Could you write out all of the data again, word for word?

----- Material provided

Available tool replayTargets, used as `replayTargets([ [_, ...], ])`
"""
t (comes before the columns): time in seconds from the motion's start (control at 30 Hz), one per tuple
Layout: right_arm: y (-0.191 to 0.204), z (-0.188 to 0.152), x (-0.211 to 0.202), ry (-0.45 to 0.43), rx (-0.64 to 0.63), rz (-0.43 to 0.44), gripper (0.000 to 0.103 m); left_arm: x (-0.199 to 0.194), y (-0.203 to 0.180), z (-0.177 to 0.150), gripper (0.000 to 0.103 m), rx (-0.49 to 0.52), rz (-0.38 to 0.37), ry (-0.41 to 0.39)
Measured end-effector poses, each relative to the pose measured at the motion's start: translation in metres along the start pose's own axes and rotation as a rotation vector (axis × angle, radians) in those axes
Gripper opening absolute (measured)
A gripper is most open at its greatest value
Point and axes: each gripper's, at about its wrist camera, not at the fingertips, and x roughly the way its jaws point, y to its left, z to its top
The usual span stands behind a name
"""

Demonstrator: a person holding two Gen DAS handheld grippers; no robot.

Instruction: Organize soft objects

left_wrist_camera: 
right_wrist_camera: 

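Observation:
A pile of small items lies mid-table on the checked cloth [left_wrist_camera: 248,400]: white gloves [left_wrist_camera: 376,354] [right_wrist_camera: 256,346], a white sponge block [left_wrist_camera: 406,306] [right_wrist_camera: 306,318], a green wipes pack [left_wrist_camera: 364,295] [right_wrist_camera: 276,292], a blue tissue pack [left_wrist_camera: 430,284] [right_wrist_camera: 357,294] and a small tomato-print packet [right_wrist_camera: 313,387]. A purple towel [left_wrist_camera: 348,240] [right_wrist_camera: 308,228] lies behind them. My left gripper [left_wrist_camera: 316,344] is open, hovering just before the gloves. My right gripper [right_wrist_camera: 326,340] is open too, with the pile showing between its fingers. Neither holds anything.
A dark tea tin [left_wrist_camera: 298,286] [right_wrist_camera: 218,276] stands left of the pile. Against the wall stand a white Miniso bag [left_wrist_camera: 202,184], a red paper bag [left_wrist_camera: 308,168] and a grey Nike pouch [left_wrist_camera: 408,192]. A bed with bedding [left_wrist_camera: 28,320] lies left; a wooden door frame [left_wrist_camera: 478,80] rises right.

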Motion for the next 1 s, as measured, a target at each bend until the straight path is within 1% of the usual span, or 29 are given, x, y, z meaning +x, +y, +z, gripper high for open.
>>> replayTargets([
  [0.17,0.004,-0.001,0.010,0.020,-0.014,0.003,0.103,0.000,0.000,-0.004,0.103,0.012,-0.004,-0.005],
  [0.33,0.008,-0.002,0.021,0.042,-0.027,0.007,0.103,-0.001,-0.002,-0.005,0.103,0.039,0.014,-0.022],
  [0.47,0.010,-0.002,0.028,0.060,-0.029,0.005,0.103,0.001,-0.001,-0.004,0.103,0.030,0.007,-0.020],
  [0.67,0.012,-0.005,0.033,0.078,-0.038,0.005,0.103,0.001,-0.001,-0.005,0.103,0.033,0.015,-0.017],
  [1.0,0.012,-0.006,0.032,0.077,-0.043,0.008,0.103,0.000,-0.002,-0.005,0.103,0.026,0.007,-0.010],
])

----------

Solution for this exercise —
Available tool replayTargets, used as `replayTargets([ [_, ...], ])`
"""
t (comes before the columns): time in seconds from the motion's start (control at 30 Hz), one per tuple
Layout: right_arm: y (-0.191 to 0.204), z (-0.188 to 0.152), x (-0.211 to 0.202), ry (-0.45 to 0.43), rx (-0.64 to 0.63), rz (-0.43 to 0.44), gripper (0.000 to 0.103 m); left_arm: x (-0.199 to 0.194), y (-0.203 to 0.180), z (-0.177 to 0.150), gripper (0.000 to 0.103 m), rx (-0.49 to 0.52), rz (-0.38 to 0.37), ry (-0.41 to 0.39)
Measured end-effector poses, each relative to the pose measured at the motion's start: translation in metres along the start pose's own axes and rotation as a rotation vector (axis × angle, radians) in those axes
Gripper opening absolute (measured)
A gripper is most open at its greatest value
Point and axes: each gripper's, at about its wrist camera, not at the fingertips, and x roughly the way its jaws point, y to its left, z to its top
The usual span stands behind a name
"""

Demonstrator: a person holding two Gen DAS handheld grippers; no robot.

Instruction: Organize soft objects

left_wrist_camera: 
right_wrist_camera: 

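Observation:
A pile of small items lies mid-table on the checked cloth [left_wrist_camera: 248,400]: white gloves [left_wrist_camera: 376,354] [right_wrist_camera: 256,346], a white sponge block [left_wrist_camera: 406,306] [right_wrist_camera: 306,318], a green wipes pack [left_wrist_camera: 364,295] [right_wrist_camera: 276,292], a blue tissue pack [left_wrist_camera: 430,284] [right_wrist_camera: 357,294] and a small tomato-print packet [right_wrist_camera: 313,387]. A purple towel [left_wrist_camera: 348,240] [right_wrist_camera: 308,228] lies behind them. My left gripper [left_wrist_camera: 316,344] is open, hovering just before the gloves. My right gripper [right_wrist_camera: 326,340] is open too, with the pile showing between its fingers. Neither holds anything.
A dark tea tin [left_wrist_camera: 298,286] [right_wrist_camera: 218,276] stands left of the pile. Against the wall stand a white Miniso bag [left_wrist_camera: 202,184], a red paper bag [left_wrist_camera: 308,168] and a grey Nike pouch [left_wrist_camera: 408,192]. A bed with bedding [left_wrist_camera: 28,320] lies left; a wooden door frame [left_wrist_camera: 478,80] rises right.
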
Motion for the next 1 s, as measured, a target at each bend until the straight path is within 1% of the usual span, or 29 are given, x, y, z meaning +x, +y, +z, gripper high for open.
>>> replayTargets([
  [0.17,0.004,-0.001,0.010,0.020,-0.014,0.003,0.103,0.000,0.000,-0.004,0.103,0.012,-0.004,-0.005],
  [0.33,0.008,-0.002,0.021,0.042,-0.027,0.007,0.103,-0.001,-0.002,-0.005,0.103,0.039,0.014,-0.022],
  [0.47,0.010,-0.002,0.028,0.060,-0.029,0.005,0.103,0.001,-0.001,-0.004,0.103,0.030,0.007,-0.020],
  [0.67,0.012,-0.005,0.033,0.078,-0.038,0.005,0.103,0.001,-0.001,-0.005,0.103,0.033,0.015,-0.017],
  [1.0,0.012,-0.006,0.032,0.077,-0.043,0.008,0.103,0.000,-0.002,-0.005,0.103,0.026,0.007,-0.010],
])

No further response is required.